The filesystem on /dev/md2 (the RAID drive in question) is ext3

Here is my kernel info

2.6.35-22-server #33-Ubuntu SMP Sun Sep 19 20:48:58 UTC 2010 x86_64 GNU/Linux

Looking in /var/log/messages reveals that before the restart I was having a bunch of these errors (maybe 15 every 3 seconds) during the timeframe when the drives were inaccessible through samba:

kernel: [17343195.826943] mptbase: ioc0: LogInfo(0x31123000): Originator={PL}, Code={Abort}, SubCode(0x3000)
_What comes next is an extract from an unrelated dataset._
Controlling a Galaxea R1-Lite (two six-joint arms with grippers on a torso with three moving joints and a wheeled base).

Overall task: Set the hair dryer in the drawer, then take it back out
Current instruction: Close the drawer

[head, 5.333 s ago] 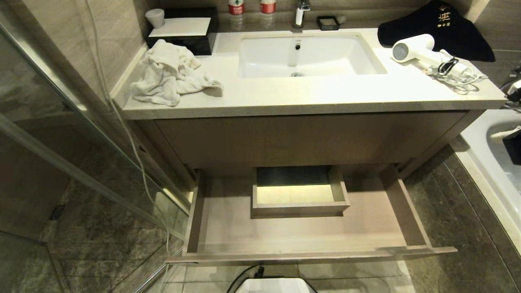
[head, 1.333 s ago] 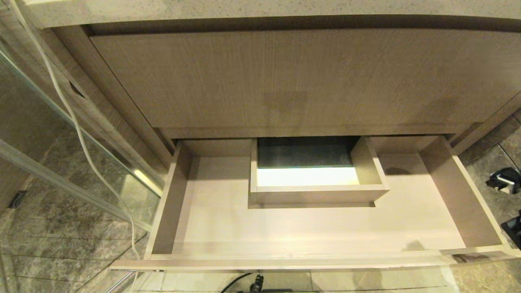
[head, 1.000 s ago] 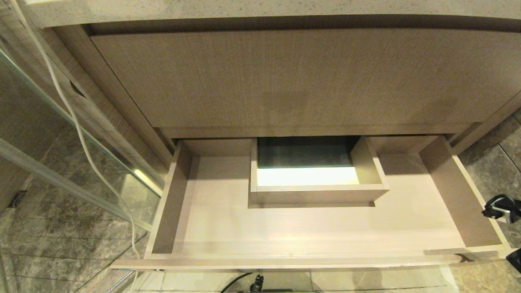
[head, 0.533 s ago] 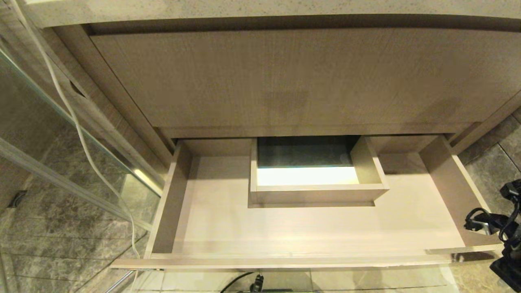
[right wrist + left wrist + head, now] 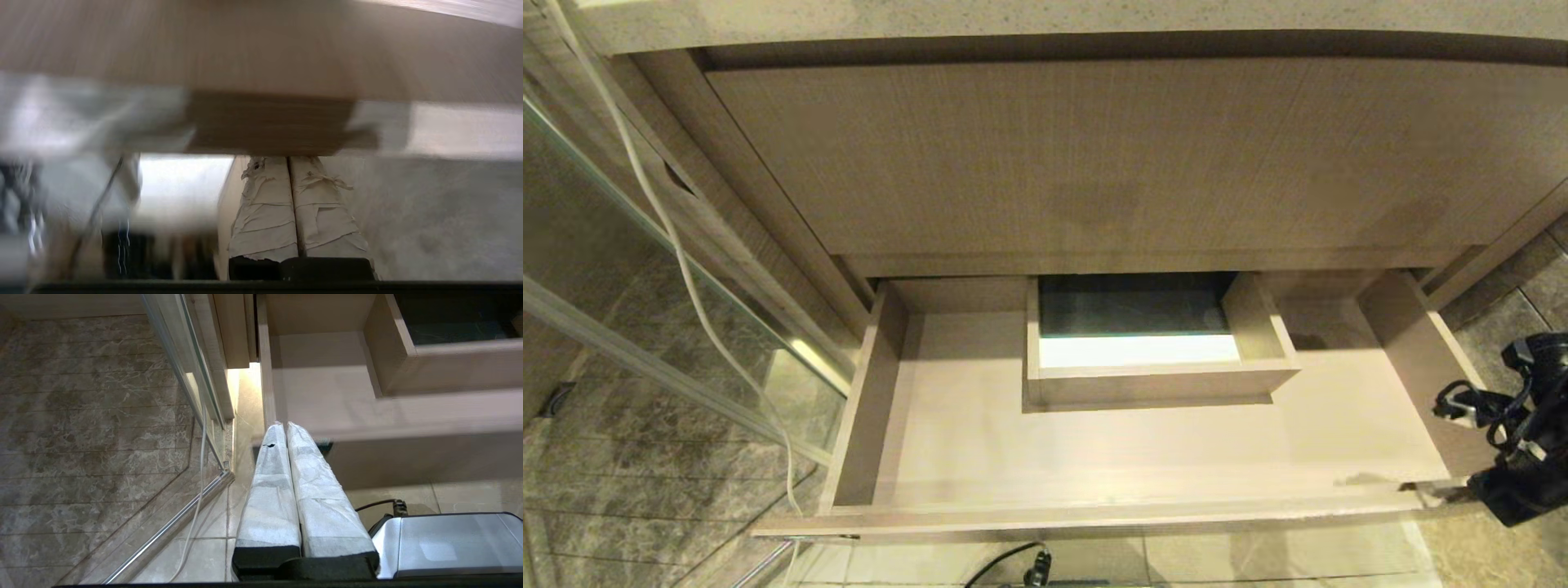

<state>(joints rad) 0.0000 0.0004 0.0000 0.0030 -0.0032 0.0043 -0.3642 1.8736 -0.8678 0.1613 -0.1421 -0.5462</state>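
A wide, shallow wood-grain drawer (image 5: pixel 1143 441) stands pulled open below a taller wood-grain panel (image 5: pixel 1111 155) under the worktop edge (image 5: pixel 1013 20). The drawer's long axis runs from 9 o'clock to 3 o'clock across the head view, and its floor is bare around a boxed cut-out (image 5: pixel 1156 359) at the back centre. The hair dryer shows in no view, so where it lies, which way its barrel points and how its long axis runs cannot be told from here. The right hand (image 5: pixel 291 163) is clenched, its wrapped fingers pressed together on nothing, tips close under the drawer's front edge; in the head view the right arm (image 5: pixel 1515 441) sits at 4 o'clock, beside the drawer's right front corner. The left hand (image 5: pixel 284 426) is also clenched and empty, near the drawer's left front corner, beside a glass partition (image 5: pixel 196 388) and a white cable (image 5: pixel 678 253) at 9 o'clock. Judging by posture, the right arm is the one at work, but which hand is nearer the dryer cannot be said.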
which, through some googling, appears like it might be related to SMART results ran with SATA drives through an SAS controller. The server is a dell t610 with SAS 6/iR Integrated, so this very well might be what is causing my problem - MDADM tries to run Smart on the drives and then freezes IO with all the errors. Does that sound right? What tests would you run to confirm it? I'd rather not take the whole array down again if possible, since it is being used (prematurely, obviously). That log message stops showing up after reboot, and then samba works again, so I'm pretty sure they are related. No messages show up in between those ones - is there a way to turn on more verbose kernel logging into /var/log/messages that might prove they are SMART related?

Thanks again.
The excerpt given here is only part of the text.